**Your assignment**:
Restate the material below word for word, from its first line to its last.

**Supplied entries**:
* * * * * * *

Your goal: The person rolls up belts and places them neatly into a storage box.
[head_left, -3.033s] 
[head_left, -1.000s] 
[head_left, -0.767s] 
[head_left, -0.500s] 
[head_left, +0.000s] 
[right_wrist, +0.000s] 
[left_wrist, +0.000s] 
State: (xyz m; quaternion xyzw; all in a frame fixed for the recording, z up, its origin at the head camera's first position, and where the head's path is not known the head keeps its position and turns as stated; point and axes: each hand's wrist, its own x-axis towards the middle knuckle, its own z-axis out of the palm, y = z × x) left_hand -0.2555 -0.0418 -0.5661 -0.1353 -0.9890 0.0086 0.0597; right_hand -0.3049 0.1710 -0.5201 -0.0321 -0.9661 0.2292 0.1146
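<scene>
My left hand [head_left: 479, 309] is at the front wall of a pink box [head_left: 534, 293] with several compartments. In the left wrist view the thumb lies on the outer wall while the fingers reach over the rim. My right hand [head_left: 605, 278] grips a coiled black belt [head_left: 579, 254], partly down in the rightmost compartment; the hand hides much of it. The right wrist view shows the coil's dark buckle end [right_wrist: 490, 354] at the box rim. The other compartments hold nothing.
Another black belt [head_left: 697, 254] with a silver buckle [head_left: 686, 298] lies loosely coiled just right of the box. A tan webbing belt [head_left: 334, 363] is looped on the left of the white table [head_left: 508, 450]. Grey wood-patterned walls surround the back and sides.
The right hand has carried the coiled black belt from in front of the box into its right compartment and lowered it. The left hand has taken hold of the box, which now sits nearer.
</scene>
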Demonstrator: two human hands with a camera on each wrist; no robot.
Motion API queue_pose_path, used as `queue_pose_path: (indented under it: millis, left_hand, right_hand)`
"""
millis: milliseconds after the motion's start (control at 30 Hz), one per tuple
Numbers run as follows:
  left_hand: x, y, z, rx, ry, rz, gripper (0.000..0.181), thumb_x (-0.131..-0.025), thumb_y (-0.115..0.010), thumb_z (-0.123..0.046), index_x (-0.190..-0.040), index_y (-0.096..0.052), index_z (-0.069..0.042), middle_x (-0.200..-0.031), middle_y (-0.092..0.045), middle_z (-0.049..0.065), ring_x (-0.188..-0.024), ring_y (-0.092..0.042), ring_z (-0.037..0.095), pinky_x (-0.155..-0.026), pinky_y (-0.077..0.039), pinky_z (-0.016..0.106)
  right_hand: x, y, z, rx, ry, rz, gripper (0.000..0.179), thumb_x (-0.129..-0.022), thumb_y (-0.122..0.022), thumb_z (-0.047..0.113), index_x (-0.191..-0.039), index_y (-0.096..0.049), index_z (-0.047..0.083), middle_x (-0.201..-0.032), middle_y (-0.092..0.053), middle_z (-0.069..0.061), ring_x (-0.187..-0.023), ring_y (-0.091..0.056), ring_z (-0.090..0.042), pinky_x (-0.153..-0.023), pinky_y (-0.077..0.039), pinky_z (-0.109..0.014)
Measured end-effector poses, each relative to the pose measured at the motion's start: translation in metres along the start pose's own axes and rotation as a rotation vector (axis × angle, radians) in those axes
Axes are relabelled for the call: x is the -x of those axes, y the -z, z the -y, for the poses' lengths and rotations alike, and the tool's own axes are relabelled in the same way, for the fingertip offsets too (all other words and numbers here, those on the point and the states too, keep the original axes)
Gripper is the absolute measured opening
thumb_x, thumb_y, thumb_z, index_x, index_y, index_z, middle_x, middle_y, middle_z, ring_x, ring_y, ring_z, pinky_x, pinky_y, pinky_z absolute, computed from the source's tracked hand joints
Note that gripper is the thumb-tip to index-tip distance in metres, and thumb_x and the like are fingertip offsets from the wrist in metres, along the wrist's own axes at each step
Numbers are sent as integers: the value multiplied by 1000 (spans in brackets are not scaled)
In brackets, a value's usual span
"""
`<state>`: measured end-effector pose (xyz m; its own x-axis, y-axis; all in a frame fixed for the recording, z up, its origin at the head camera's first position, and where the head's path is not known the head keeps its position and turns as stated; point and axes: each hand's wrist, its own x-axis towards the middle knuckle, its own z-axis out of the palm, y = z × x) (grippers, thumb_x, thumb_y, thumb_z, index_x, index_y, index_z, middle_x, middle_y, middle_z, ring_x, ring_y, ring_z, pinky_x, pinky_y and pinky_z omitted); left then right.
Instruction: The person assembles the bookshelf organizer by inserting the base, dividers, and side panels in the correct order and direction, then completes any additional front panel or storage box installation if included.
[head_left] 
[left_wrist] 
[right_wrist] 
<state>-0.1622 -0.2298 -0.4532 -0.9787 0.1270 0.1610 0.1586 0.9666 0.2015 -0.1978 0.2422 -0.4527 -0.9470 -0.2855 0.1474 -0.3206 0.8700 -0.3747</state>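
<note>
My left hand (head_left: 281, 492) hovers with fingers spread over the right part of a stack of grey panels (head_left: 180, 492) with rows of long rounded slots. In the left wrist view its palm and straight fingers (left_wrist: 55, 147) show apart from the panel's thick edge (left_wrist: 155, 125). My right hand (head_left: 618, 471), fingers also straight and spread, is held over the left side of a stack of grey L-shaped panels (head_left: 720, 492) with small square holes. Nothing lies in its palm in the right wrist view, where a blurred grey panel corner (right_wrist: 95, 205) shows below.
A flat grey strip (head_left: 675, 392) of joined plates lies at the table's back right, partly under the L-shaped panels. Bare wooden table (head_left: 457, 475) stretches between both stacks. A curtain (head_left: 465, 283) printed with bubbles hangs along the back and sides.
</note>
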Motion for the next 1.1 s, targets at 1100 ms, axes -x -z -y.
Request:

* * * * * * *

**Exercise solution**:
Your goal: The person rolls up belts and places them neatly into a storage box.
[head_left, -3.033s] 
[head_left, -1.000s] 
[head_left, -0.767s] 
[head_left, -0.500s] 
[head_left, +0.000s] 
[right_wrist, +0.000s] 
[left_wrist, +0.000s] 
State: (xyz m; quaternion xyzw; all in a frame fixed for the recording, z up, its origin at the head camera's first position, and where the head's path is not known the head keeps its position and turns as stated; point and axes: each hand's wrist, its own x-axis towards the middle knuckle, its own z-axis out of the palm, y = z × x) left_hand -0.2555 -0.0418 -0.5661 -0.1353 -0.9890 0.0086 0.0597; right_hand -0.3049 0.1710 -0.5201 -0.0321 -0.9661 0.2292 0.1146
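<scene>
My left hand [head_left: 479, 309] is at the front wall of a pink box [head_left: 534, 293] with several compartments. In the left wrist view the thumb lies on the outer wall while the fingers reach over the rim. My right hand [head_left: 605, 278] grips a coiled black belt [head_left: 579, 254], partly down in the rightmost compartment; the hand hides much of it. The right wrist view shows the coil's dark buckle end [right_wrist: 490, 354] at the box rim. The other compartments hold nothing.
Another black belt [head_left: 697, 254] with a silver buckle [head_left: 686, 298] lies loosely coiled just right of the box. A tan webbing belt [head_left: 334, 363] is looped on the left of the white table [head_left: 508, 450]. Grey wood-patterned walls surround the back and sides.
The right hand has carried the coiled black belt from in front of the box into its right compartment and lowered it. The left hand has taken hold of the box, which now sits nearer.
</scene>
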Demonstrator: two human hands with a camera on each wrist; no robot.
Motion API queue_pose_path, used as `queue_pose_path: (indented under it: millis, left_hand, right_hand)`
"""
millis: milliseconds after the motion's start (control at 30 Hz), one per tuple
Numbers run as follows:
  left_hand: x, y, z, rx, ry, rz, gripper (0.000..0.181), thumb_x (-0.131..-0.025), thumb_y (-0.115..0.010), thumb_z (-0.123..0.046), index_x (-0.190..-0.040), index_y (-0.096..0.052), index_z (-0.069..0.042), middle_x (-0.200..-0.031), middle_y (-0.092..0.045), middle_z (-0.049..0.065), ring_x (-0.188..-0.024), ring_y (-0.092..0.042), ring_z (-0.037..0.095), pinky_x (-0.155..-0.026), pinky_y (-0.077..0.039), pinky_z (-0.016..0.106)
  right_hand: x, y, z, rx, ry, rz, gripper (0.000..0.179), thumb_x (-0.129..-0.022), thumb_y (-0.122..0.022), thumb_z (-0.047..0.113), index_x (-0.191..-0.039), index_y (-0.096..0.049), index_z (-0.047..0.083), middle_x (-0.201..-0.032), middle_y (-0.092..0.053), middle_z (-0.069..0.061), ring_x (-0.187..-0.023), ring_y (-0.091..0.056), ring_z (-0.090..0.042), pinky_x (-0.153..-0.023), pinky_y (-0.077..0.039), pinky_z (-0.109..0.014)
Measured end-effector poses, each relative to the pose measured at the motion's start: translation in metres along the start pose's own axes and rotation as a rotation vector (axis × angle, radians) in those axes
Axes are relabelled for the call: x is the -x of those axes, y the -z, z the -y, for the poses' lengths and rotations alike, and the tool's own axes are relabelled in the same way, for the fingertip offsets too (all other words and numbers here, those on the point and the states too, keep the original axes)
Gripper is the absolute measured opening
thumb_x, thumb_y, thumb_z, index_x, index_y, index_z, middle_x, middle_y, middle_z, ring_x, ring_y, ring_z, pinky_x, pinky_y, pinky_z absolute, computed from the source's tracked hand joints
Note that gripper is the thumb-tip to index-tip distance in metres, and thumb_x and the like are fingertip offsets from the wrist in metres, along the wrist's own axes at each step
Numbers are sent as integers: the value multiplied by 1000 (spans in brackets are not scaled)
In brackets, a value's usual span
"""
`<state>`: measured end-effector pose (xyz m; its own x-axis, y-axis; all in a frame fixed for the recording, z up, its origin at the head camera's first position, and where the head's path is not known the head keeps its position and turns as stated; point and axes: each hand's wrist, its own x-axis towards the middle knuckle, its own z-axis out of the palm, y = z × x) (grippers, thumb_x, thumb_y, thumb_z, index_x, index_y, index_z, middle_x, middle_y, middle_z, ring_x, ring_y, ring_z, pinky_x, pinky_y and pinky_z omitted); left then right.
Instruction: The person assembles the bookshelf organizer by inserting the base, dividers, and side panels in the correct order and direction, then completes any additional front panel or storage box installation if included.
[head_left] 
[left_wrist] 
[right_wrist] 
<state>-0.1622 -0.2298 -0.4532 -0.9787 0.1270 0.1610 0.1586 0.9666 0.2015 -0.1978 0.2422 -0.4527 -0.9470 -0.2855 0.1474 -0.3206 0.8700 -0.3747</state>
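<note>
My left hand (head_left: 281, 492) hovers with fingers spread over the right part of a stack of grey panels (head_left: 180, 492) with rows of long rounded slots. In the left wrist view its palm and straight fingers (left_wrist: 55, 147) show apart from the panel's thick edge (left_wrist: 155, 125). My right hand (head_left: 618, 471), fingers also straight and spread, is held over the left side of a stack of grey L-shaped panels (head_left: 720, 492) with small square holes. Nothing lies in its palm in the right wrist view, where a blurred grey panel corner (right_wrist: 95, 205) shows below.
A flat grey strip (head_left: 675, 392) of joined plates lies at the table's back right, partly under the L-shaped panels. Bare wooden table (head_left: 457, 475) stretches between both stacks. A curtain (head_left: 465, 283) printed with bubbles hangs along the back and sides.
</note>
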Motion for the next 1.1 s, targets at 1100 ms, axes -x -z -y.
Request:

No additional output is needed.